Creusez une tranchée autour de l'arbre ou de l'arbuste à une quarantaine de centimètres du tronc ou des branches basales. Coupez ou sciez toutes les racines que vous rencontrez. Puis, coupez les racines poussant en dessous de votre future motte. Placez alors une fourche dessous la motte et faites levier. Si l'arbre ou l'arbuste n'est pas trop lourd, vous pourrez l'extirper hors du trou. Si le trou de la future plantation n'est pas trop loin, placez la motte sur un morceau de bâche ou de toile (un sac de jute), puis faites-la glisser vers son nouvel emplacement. Sinon, employez un chariot ou une brouette. Veillez à ce que le trou de plantation soit prêt à l'avance. Evitez en effet de laisser trainer la motte. Mieux vaut replanter dans les plus brefs délais pour éviter que les racines ne sèchent. Creusez, auparavant, un trou de plantation spacieux pour accueillir la motte. Enrichissez le sol en incorporant moult compost. Une haute plante, un arbre sont très sensibles au vent, aussi vous faudra-t-il prévoir d'installer un tuteur lors de la plantation (voir ci-dessous). Disposez l'arbuste ou l'arbre au fond du trou, dans la position désirée. Réglez la profondeur pour que le haut de la motte coïncide à la surface du sol alentour. Rebouchez le trou avec la terre d'excavation enrichie de l'apport de compost puis tassez fermement. Ménagez une cuvette d'arrosage puis arrosez en abondance. Maintenez le sol humide (sans excès) au cours des premières semaines. Une fois que l'arbre ou l'arbuste sera acclimaté, il deviendra inutile d'arroser et vous pourrez niveler le sol. Il arrive que quelques jeunes pousses flétrissent, en particulier sur les plantes persistantes, mais elles devraient rapidement se redresser.
Transplanter un gros sujet d'arbre ou d'arbuste
Mieux vaut faire appel à un professionnel pour ce genre de travail, important et dangereux. Un pépiniériste possède le matériel adéquat. Généralement, l'opération s'articule en deux phases: l'automne précédant la transplantation, une tranchée est creusée tout autour à bonne distance du tronc - à la taille désirée de la motte - et les racines qui dépassent sont entièrement coupées, à l'exception de trois d'entre elles, les plus solide. La tranchée est ensuite remplie avec du compost ou du terreau. Le l'eau est alors versée dans la tranchée. Des nouvelles racines fines vont rapidement se développer dans ce milieu riche. Ce sont elles qui vont assurer la future reprise de la plante. L'année suivante, les trois racines principales conservées sont sciées à leur tour et la plante est sortie de terre avec une belle motte ce qui optimise la reprise.
Tuteurer ou non ?
Un arbre pousse mieux quand il peut lui-même ancrer fermement ses racines dans le sol. Quand un arbre est replanté, sa couronne offre une belle prise au vent tandis que son système racinaire n'est pas encore très valeureux.
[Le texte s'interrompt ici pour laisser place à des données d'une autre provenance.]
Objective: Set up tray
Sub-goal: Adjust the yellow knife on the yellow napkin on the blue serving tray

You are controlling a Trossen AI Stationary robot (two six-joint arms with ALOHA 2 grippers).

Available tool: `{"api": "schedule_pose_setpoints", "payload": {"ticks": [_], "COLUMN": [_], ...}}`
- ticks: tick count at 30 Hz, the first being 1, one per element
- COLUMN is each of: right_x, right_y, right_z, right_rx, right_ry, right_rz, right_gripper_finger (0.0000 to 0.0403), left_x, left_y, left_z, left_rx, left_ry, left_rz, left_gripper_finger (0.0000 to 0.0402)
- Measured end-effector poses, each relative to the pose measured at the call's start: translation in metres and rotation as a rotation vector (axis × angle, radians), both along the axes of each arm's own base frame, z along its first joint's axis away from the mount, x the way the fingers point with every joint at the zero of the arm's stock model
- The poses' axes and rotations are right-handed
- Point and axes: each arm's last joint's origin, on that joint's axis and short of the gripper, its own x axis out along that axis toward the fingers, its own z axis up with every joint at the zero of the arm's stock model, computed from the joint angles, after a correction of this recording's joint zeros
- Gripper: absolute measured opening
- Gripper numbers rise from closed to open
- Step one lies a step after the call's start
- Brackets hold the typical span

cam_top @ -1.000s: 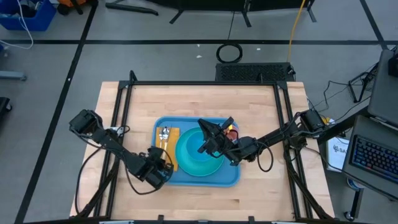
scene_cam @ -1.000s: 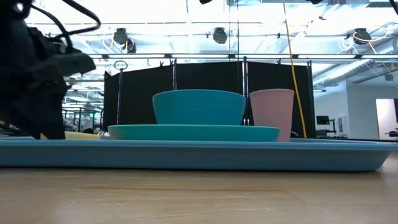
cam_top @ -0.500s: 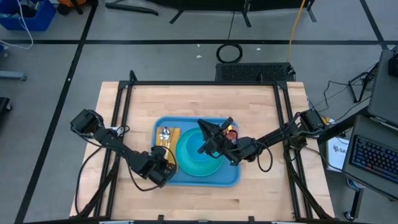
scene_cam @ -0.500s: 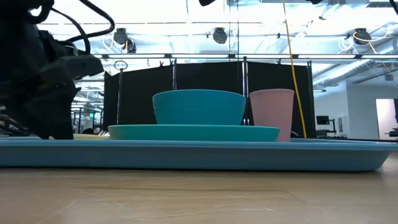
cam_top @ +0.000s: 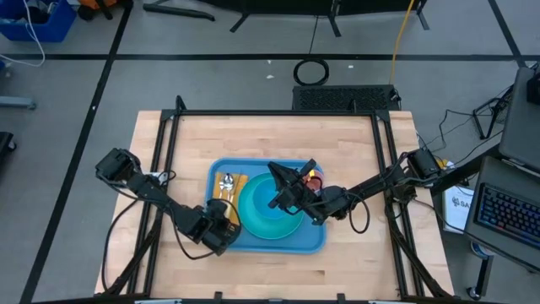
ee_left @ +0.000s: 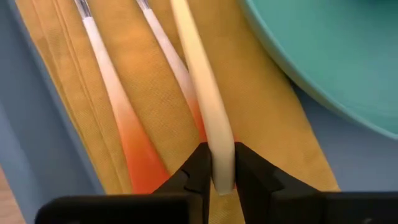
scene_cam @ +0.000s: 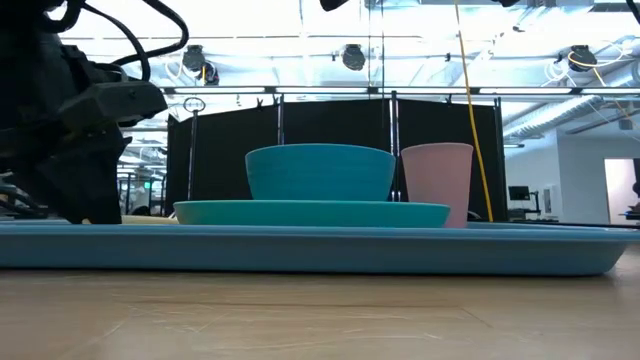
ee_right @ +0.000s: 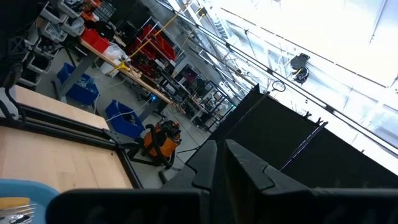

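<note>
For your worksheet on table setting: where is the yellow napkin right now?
In the high view the napkin lies on the left part of the tray, beside the plate, with cutlery on it; the left gripper grips a pale handle over it.

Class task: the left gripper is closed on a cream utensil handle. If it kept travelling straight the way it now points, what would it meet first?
Probably the mustard napkin with two orange-handled utensils lying on it, in the tray. The left gripper points along them, low over the cloth; depth is uncertain.
</note>
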Motion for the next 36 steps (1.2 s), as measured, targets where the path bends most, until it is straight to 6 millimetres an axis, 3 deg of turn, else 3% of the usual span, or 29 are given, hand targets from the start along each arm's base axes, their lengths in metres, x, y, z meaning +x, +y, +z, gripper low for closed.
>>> {"api": "schedule_pose_setpoints", "payload": {"ticks": [3, 11, 16, 24, 33, 36], "right_x": [0.0000, 0.0000, 0.0005, 0.0009, 0.0014, 0.0014], "right_y": [0.0000, 0.0000, 0.0001, 0.0003, 0.0005, 0.0005], "right_z": [0.0000, 0.0000, -0.0011, -0.0023, -0.0034, -0.0034], "right_rx": [0.000, 0.000, 0.007, 0.009, 0.004, 0.004], "right_ry": [0.000, 0.000, 0.004, 0.011, 0.026, 0.025], "right_rz": [0.000, -0.001, 0.003, 0.004, 0.004, 0.004], "right_gripper_finger": [0.0025, 0.0025, 0.0025, 0.0025, 0.0025, 0.0025], "left_x": [0.0019, 0.0059, 0.0089, 0.0077, 0.0082, 0.0095], "left_y": [-0.0013, -0.0034, -0.0055, -0.0047, -0.0051, -0.0066], "left_z": [0.0004, 0.0015, 0.0023, 0.0019, 0.0021, 0.0027], "left_rx": [-0.003, 0.007, 0.000, 0.008, 0.003, -0.003], "left_ry": [-0.025, -0.061, -0.081, -0.069, -0.073, -0.089], "left_rz": [-0.002, -0.052, -0.093, -0.092, -0.092, -0.105], "left_gripper_finger": [0.0064, 0.0148, 0.0165, 0.0125, 0.0018, 0.0006]}}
L'arbre commencera à vaciller voire même se coucher. Un tuteur solide est donc indispensable. Cependant, l'arbre ne doit pas pour autant "faire corps" avec le tuteur ce qui l'inciterait à ne faire que peu de racines. Le lien qui les unit doit être suffisamment lâche pour permettre un petit mouvement et ne devrait rester en place qu'une ou deux années. Un tuteur sera d'autant plus efficace qu'il sera placé en avant du tronc par rapport à l'axe du vent dominant.